One Saturday my mother took us bike riding for the first time, renting bicycles near the East River, where we could practice on the long, winding, wide path that ran along the water. Our father didn’t want to get us bikes. He didn’t even want to teach us how to ride. The several times we had asked, he said he was afraid we’d go too far and accidentally wander into the unsafe areas of Flushing. So my mother used one of her weekends to introduce us to something new, the way she had with roller-skating.
I don’t remember the learning part, only the hours of cycling afterward: the trees and people blowing by, the power I felt in being able to move as fast as I wanted. I rarely spent time in parks and never went hiking or traveled to new places like other kids my age seemed to. For the most part, my scenery never changed; apart from time in the summer at camp, city living was all I knew.
From where we cycled along the East River, I could look across and see Brooklyn, where two of my cousins lived with Uncle Bobby – the one who called me Miss Piggy – and Queens, where my father would be waiting for us in our quiet apartment when we got back home on Sunday. I pedaled harder and allowed myself to forget about them.

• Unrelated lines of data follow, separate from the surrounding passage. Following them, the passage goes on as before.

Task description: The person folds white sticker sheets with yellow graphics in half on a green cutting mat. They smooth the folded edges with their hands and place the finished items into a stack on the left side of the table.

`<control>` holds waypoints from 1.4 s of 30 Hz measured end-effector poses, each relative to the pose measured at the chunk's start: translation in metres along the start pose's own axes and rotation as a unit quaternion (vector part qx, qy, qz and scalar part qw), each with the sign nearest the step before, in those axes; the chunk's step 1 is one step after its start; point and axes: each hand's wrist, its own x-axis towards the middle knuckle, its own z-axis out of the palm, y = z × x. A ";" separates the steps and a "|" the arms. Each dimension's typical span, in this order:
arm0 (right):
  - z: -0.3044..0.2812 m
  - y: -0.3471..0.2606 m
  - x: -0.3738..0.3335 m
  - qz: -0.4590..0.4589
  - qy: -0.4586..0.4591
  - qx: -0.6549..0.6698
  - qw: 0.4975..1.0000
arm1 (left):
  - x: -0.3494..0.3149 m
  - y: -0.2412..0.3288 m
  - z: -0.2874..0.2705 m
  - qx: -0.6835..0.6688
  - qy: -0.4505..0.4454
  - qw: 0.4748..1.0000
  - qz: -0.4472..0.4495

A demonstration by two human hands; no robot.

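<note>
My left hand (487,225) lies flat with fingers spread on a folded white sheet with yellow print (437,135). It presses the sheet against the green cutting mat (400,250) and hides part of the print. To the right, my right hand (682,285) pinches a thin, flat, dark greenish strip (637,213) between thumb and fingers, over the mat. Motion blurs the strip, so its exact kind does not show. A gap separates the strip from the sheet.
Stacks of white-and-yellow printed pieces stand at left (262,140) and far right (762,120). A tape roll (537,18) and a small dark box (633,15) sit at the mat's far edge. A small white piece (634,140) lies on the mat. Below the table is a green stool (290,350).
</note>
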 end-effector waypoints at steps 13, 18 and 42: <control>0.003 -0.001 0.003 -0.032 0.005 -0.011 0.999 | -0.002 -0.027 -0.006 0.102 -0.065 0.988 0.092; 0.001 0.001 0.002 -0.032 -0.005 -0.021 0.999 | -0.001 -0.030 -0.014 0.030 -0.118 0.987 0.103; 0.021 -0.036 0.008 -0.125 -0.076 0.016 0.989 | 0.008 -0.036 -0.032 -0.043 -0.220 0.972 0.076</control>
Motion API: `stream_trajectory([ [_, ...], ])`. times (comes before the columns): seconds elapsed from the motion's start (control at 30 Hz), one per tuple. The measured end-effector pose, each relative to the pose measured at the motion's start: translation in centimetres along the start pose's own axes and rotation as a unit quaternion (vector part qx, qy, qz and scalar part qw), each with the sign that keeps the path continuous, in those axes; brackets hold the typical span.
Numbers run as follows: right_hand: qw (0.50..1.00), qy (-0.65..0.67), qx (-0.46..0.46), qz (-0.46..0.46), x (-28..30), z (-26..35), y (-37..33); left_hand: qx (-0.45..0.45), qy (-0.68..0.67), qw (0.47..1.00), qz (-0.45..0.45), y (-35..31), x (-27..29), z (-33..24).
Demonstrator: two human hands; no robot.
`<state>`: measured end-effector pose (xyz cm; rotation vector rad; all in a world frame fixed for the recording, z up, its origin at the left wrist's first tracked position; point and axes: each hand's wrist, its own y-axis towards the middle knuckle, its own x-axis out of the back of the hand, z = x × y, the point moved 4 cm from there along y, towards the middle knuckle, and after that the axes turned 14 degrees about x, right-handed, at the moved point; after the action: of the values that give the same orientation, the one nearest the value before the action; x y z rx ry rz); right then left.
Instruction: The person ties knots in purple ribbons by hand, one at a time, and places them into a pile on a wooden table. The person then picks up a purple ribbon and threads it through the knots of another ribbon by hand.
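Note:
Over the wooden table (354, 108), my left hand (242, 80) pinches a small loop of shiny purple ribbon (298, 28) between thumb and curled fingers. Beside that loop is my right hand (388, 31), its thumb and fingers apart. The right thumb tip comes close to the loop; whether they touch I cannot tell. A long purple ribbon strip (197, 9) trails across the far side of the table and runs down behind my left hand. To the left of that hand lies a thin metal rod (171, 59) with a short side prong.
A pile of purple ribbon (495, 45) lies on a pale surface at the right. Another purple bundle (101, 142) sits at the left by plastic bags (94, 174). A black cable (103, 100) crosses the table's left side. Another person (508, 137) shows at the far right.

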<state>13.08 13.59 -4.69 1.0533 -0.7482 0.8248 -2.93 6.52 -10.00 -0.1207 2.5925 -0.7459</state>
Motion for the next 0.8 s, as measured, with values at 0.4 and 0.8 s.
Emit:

With the river on one side and my sister and mother on the other, I traveled away from the confines of my life, fast. I was uncatchable.
I could see a glint of who I would become, the distances I could go when I was no longer stuck in my Flushing childhood. Did my mother know she was offering me this kind of freedom?
Maybe this is how she’d felt when she moved to Israel, left for India, left my father, or dropped Nava and me off on Sunday nights.
I loved my body moving at high speed, the wind against my face and through my hair, my heart pounding in my chest. I had not felt this lightness, this kind of abandon, with my father. Perhaps when I was a toddler on the kibbutz and he took me swimming, but not for years and years. In fact, over the last year my father had become cranky and irritated more and more of the time. Being around him felt bad, like wearing a scratchy sweater, like having tired, burning eyes. I remember thinking he must be sexually frustrated, but I don’t recall where I had heard the term or how I knew it. His irritation seemed to bubble and seethe, his energy was jagged and angry, and his feelings escalated quickly. He had punched a hole in my bedroom door and had cracked a dustpan into several pieces when he threw it across the kitchen. He’d never hit me, but there was a palpable level of rage inside of him.
Even before this period with my father, I had always believed something was missing with him, and it was not his fault. How could he compare with my mother? She didn’t provide for our day-to-day needs, but she was the one I wanted. Being with my mother was like breathing again, being with my source. I belonged to her before I belonged to anyone else. She gave us experiences and freedom. She was the gift parent, the one who showed me new places, who fed me new foods, who I could be a girl around, and then later, a teenager comfortable with my changing body in a way I never was and would never be around my father.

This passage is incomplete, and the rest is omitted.